== Exercise details ==
Restate word for word the lines of the records below, starting at the line that contains "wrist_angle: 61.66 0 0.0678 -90" and ending at the line that contains "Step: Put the", with both of those lines included and nothing else.

Records drawn from a dataset
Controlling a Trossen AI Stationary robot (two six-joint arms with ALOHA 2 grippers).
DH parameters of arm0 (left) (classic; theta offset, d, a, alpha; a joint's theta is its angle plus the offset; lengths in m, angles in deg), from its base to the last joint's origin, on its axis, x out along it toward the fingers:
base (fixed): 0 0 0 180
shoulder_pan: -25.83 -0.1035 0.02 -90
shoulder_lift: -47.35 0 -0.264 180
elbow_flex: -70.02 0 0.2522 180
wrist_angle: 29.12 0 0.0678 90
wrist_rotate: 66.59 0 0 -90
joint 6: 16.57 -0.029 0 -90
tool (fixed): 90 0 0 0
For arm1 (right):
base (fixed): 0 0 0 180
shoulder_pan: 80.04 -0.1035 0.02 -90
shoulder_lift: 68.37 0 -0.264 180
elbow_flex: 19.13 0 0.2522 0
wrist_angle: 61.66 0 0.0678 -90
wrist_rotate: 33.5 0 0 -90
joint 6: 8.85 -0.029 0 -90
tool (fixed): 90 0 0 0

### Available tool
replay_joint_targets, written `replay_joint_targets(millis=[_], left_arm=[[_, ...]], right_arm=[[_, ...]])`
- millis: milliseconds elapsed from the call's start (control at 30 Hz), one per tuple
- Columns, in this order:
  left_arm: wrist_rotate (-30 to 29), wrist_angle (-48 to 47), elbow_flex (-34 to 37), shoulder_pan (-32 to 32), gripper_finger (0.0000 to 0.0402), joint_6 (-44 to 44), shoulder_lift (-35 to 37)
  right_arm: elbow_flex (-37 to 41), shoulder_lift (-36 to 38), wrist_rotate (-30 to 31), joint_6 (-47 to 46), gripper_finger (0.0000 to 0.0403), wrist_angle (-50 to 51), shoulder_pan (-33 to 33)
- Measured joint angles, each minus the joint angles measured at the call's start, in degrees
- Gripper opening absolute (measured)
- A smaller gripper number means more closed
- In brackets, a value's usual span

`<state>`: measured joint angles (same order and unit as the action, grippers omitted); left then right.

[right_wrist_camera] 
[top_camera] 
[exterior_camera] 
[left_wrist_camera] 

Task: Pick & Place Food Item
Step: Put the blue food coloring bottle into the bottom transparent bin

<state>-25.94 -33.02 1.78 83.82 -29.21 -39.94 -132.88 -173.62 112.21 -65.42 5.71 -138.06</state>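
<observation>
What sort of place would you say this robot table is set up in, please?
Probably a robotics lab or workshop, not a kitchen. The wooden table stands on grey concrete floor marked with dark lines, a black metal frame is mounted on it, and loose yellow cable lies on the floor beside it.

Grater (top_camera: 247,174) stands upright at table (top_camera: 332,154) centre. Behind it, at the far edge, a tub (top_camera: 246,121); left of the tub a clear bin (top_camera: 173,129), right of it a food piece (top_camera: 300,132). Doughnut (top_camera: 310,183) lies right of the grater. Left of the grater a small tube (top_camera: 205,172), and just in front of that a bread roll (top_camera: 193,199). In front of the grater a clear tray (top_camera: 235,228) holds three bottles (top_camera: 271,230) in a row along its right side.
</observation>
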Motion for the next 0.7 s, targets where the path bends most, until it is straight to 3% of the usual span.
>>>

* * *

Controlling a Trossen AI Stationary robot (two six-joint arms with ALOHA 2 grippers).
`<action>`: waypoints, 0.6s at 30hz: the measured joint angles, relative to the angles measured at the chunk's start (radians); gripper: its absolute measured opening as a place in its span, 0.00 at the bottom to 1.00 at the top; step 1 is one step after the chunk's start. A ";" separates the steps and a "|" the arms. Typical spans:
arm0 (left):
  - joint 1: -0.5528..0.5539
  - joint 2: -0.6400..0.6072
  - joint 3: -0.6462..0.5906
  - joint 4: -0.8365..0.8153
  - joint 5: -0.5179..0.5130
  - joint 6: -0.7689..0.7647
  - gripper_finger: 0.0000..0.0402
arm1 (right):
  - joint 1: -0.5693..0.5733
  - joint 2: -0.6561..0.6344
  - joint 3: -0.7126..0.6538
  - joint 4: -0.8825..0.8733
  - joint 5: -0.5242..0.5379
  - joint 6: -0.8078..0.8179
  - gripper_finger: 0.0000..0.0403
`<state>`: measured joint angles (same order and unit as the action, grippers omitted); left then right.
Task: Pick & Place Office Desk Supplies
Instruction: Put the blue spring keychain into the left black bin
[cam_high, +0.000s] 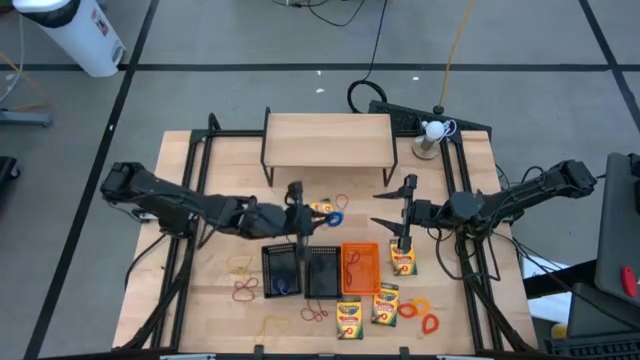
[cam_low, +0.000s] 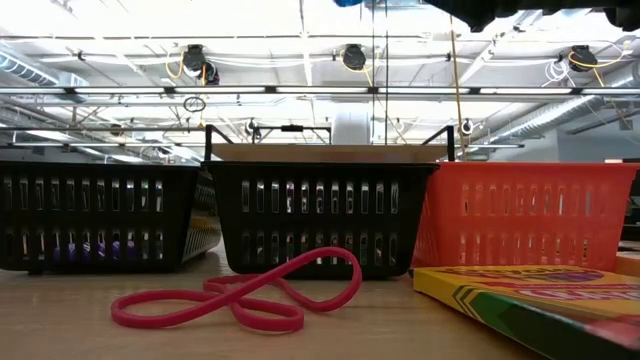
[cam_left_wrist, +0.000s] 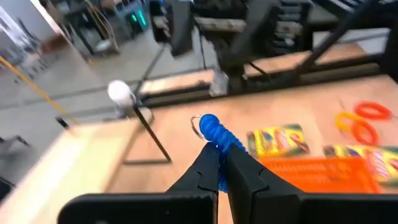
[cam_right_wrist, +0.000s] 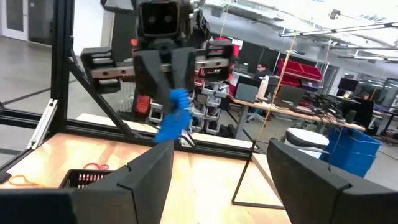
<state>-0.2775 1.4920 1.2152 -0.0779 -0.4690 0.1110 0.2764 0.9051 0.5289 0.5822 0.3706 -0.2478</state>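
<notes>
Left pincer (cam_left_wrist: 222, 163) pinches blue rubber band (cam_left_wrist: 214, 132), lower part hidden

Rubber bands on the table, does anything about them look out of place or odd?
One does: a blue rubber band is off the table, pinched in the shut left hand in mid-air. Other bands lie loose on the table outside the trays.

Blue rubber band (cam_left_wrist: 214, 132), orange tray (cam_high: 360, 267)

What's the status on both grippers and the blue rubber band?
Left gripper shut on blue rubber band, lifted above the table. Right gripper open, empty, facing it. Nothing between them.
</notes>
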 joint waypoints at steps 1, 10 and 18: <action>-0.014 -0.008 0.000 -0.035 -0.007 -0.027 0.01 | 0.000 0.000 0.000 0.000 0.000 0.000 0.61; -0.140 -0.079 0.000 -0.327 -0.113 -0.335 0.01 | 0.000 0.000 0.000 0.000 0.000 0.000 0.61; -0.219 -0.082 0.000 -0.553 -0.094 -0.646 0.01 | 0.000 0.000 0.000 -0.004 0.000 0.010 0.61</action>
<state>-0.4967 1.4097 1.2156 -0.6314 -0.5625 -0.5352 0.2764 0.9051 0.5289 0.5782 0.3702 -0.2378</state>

== Answer section ==
wrist_angle: 61.66 0 0.0678 -90
wrist_rotate: 33.5 0 0 -90
joint 6: 8.85 -0.029 0 -90
tool (fixed): 90 0 0 0

### Available tool
replay_joint_targets, written `replay_joint_targets(millis=[_], left_arm=[[_, ...]], right_arm=[[_, ...]])`
- millis: milliseconds elapsed from the call's start (control at 30 Hz), one per tuple
- Columns, in this order:
  left_arm: wrist_rotate (-30 to 29), wrist_angle (-48 to 47), elbow_flex (-34 to 37), shoulder_pan (-32 to 32), gripper_finger (0.0000 to 0.0402), joint_6 (-44 to 44), shoulder_lift (-35 to 37)
  right_arm: elbow_flex (-37 to 41), shoulder_lift (-36 to 38), wrist_rotate (-30 to 31), joint_6 (-47 to 46), gripper_finger (0.0000 to 0.0403), wrist_angle (-50 to 51), shoulder_pan (-33 to 33)
- Measured joint angles, each minus the joint angles measured at the call's start, in degrees
- Gripper opening absolute (measured)
- A smaller gripper number means more closed
- In brackets, a value's usual span

`<state>`: measured joint angles (same order and unit as the action, grippers omitted); left then right.

[right_wrist_camera] 
[top_camera] 
[exterior_camera] 
[left_wrist_camera] 

Task: Pick & Place Food Item
Step: Put the blue food coloring bottle into the bottom transparent bin

The output returned above is complete.